On Thu, Jul 15, 2021 at 09:35:52PM +0900, Michael Paquier wrote:
> For this one, I'll try to test harder on my own host. I am curious to
> see if the other Windows members running the TAP tests have anything
> to say. Looking at the code of zlib, this would come from gz_zero()
> in gzflush(), which could blow up on a write() in gz_comp().
bowerbird has just failed for the second time in a row on EACCESS, so
there is more here than meets the eye. Looking at the code, I think I
have spotted what it is and the buildfarm logs give a very good hint:
# Running: pg_receivewal -D
:/prog/bf/root/HEAD/pgsql.build/src/bin/pg_basebackup/tmp_check/t_020_pg_receivewal_primary_data/archive_wal
--verbose --endpos 0/3000028 --compress 1
pg_receivewal: starting log streaming at 0/2000000 (timeline 1)
pg_receivewal: fatal: could not fsync existing write-ahead log file
"000000010000000000000002.partial": Permission denied
not ok 20 - streaming some WAL using ZLIB compression
--compress is used and the sync fails for a non-compressed segment.

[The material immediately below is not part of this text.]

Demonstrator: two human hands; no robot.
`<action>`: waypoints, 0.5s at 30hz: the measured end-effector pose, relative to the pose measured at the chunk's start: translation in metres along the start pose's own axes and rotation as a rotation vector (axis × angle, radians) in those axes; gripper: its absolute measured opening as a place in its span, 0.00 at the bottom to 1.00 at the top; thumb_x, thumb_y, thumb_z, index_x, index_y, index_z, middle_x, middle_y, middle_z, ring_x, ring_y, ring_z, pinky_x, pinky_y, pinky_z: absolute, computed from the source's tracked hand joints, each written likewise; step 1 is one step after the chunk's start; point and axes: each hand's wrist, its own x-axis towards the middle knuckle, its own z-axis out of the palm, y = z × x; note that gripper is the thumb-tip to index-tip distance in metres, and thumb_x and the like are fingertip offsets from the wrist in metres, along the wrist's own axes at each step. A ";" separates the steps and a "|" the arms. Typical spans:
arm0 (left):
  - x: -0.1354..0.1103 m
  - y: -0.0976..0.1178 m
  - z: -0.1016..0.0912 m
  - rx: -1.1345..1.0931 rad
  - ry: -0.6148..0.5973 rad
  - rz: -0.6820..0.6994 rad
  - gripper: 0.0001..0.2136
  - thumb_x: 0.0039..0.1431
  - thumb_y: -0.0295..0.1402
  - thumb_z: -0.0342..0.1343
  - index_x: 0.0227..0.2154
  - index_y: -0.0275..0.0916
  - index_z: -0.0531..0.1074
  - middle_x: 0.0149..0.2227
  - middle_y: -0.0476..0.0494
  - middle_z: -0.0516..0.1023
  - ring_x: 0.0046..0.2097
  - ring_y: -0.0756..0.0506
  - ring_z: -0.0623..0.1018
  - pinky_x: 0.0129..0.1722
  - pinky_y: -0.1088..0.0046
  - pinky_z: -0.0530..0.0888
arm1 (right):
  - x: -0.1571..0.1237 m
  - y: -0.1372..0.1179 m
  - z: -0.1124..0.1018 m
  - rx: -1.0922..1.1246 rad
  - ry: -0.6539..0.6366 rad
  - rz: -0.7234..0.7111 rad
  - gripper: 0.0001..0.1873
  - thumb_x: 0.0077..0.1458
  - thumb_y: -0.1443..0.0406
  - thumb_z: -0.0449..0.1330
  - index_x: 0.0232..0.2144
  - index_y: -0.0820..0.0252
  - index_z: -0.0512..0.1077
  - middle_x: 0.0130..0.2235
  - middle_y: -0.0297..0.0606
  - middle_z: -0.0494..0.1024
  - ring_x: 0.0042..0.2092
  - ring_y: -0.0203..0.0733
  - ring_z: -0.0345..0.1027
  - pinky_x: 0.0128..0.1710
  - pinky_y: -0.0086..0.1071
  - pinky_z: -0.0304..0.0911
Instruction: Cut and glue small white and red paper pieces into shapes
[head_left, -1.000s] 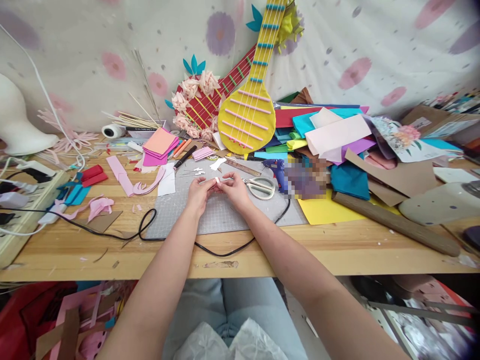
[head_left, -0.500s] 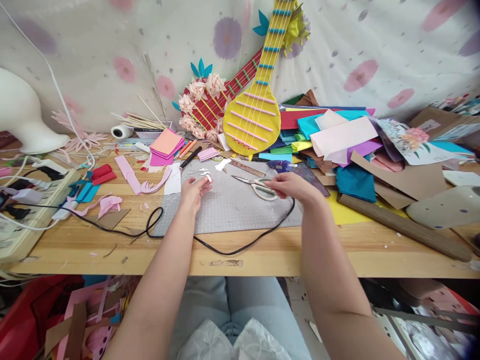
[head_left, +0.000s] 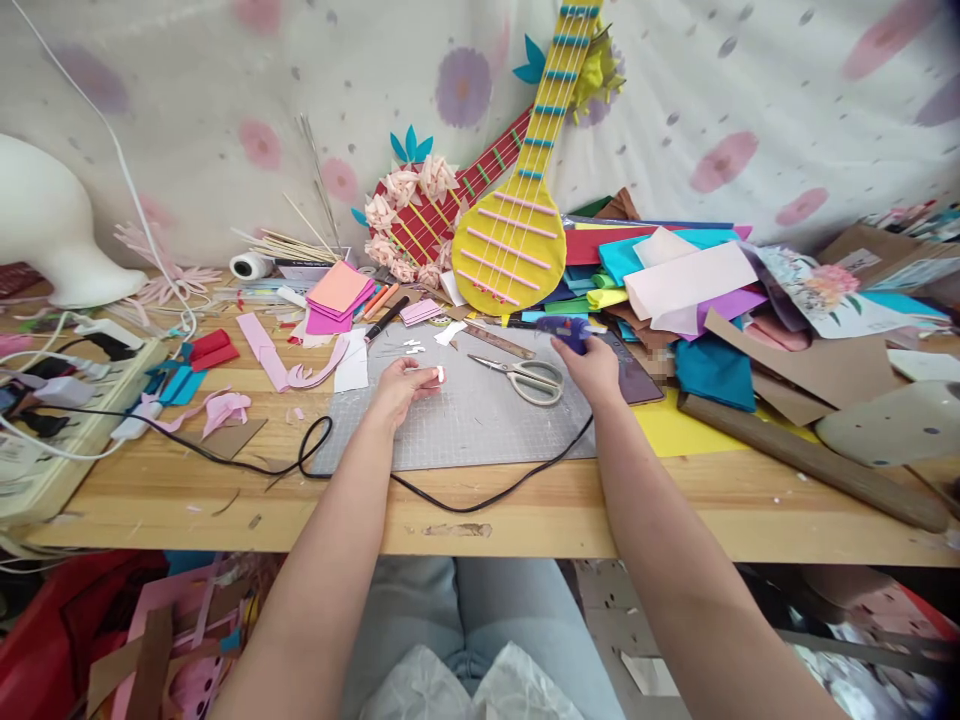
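Observation:
Over the left half of the grey cutting mat, my left hand pinches a small white piece, perhaps paper, between thumb and fingertips. My right hand is closed around a blue glue gun at the mat's far right; its nozzle points right and the handle is mostly hidden by my fingers. Scissors with pale handles lie between my hands, blades toward the left. Beyond my left hand are several tiny white strips.
A black cord loops along the mat's front edge. A yellow paper lute and a red flowered one lean at the back. Coloured sheets pile up at the right, near a brown tube. A power strip lies left.
My right hand has left the scissors, which now lie on the mat, and has closed on the glue gun. My left hand has shifted slightly right with the white piece.

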 end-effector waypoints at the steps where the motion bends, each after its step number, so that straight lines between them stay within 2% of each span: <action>1: -0.001 0.000 0.001 0.018 0.000 -0.005 0.19 0.38 0.23 0.61 0.29 0.38 0.55 0.24 0.47 0.76 0.26 0.49 0.77 0.28 0.72 0.74 | -0.005 -0.005 -0.001 0.130 0.013 0.011 0.26 0.44 0.47 0.54 0.30 0.64 0.72 0.31 0.46 0.75 0.35 0.47 0.68 0.34 0.36 0.62; 3: -0.001 0.000 0.003 0.047 0.005 -0.010 0.19 0.39 0.24 0.62 0.28 0.39 0.55 0.23 0.47 0.76 0.26 0.49 0.77 0.29 0.72 0.74 | -0.016 -0.018 -0.005 0.404 -0.070 -0.027 0.26 0.45 0.46 0.53 0.33 0.63 0.71 0.29 0.42 0.75 0.30 0.40 0.67 0.29 0.32 0.61; 5: -0.001 0.000 0.003 0.060 0.004 -0.010 0.20 0.38 0.24 0.62 0.28 0.39 0.55 0.23 0.47 0.76 0.26 0.48 0.77 0.29 0.71 0.74 | -0.029 -0.032 -0.009 0.544 -0.294 -0.084 0.24 0.45 0.47 0.55 0.31 0.62 0.71 0.24 0.37 0.72 0.24 0.34 0.63 0.24 0.29 0.59; 7: -0.001 -0.001 0.003 0.056 0.001 -0.003 0.21 0.36 0.25 0.63 0.29 0.39 0.54 0.23 0.47 0.76 0.26 0.48 0.77 0.31 0.69 0.74 | -0.041 -0.043 -0.010 0.529 -0.512 -0.091 0.22 0.42 0.48 0.58 0.26 0.62 0.71 0.18 0.33 0.68 0.20 0.31 0.58 0.20 0.27 0.55; 9: -0.001 -0.003 0.003 0.056 0.009 0.011 0.22 0.36 0.25 0.64 0.29 0.39 0.55 0.23 0.47 0.75 0.27 0.48 0.77 0.31 0.69 0.74 | -0.049 -0.050 -0.009 0.455 -0.643 -0.088 0.21 0.38 0.49 0.61 0.24 0.63 0.70 0.16 0.31 0.66 0.18 0.30 0.56 0.18 0.26 0.53; 11: 0.000 -0.006 0.003 0.071 0.025 0.032 0.21 0.36 0.26 0.64 0.29 0.39 0.55 0.22 0.48 0.75 0.26 0.48 0.77 0.31 0.69 0.74 | -0.054 -0.053 -0.008 0.388 -0.680 -0.088 0.22 0.37 0.49 0.62 0.25 0.63 0.71 0.17 0.31 0.67 0.18 0.29 0.55 0.18 0.26 0.53; 15: 0.001 -0.012 0.005 0.113 0.050 0.065 0.21 0.36 0.26 0.64 0.28 0.39 0.56 0.22 0.48 0.74 0.26 0.47 0.77 0.29 0.69 0.74 | -0.054 -0.053 -0.006 0.314 -0.662 -0.116 0.23 0.40 0.49 0.60 0.29 0.63 0.72 0.19 0.33 0.70 0.19 0.30 0.57 0.20 0.26 0.56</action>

Looking at the code it is pretty obvious that open_walfile() is
getting confused with the handling of an existing .partial segment
while walmethods.c uses dir_data->compression in all the places that
matter. So that's a legit bug, that happens only when mixing
pg_receivewal runs for where successive runs use the compression or
non-compression modes.
I am amazed that the other buildfarm members are not complaining, to
be honest. jacana runs this TAP test with MinGW and ZLIB, and does
not complain.
--
Michael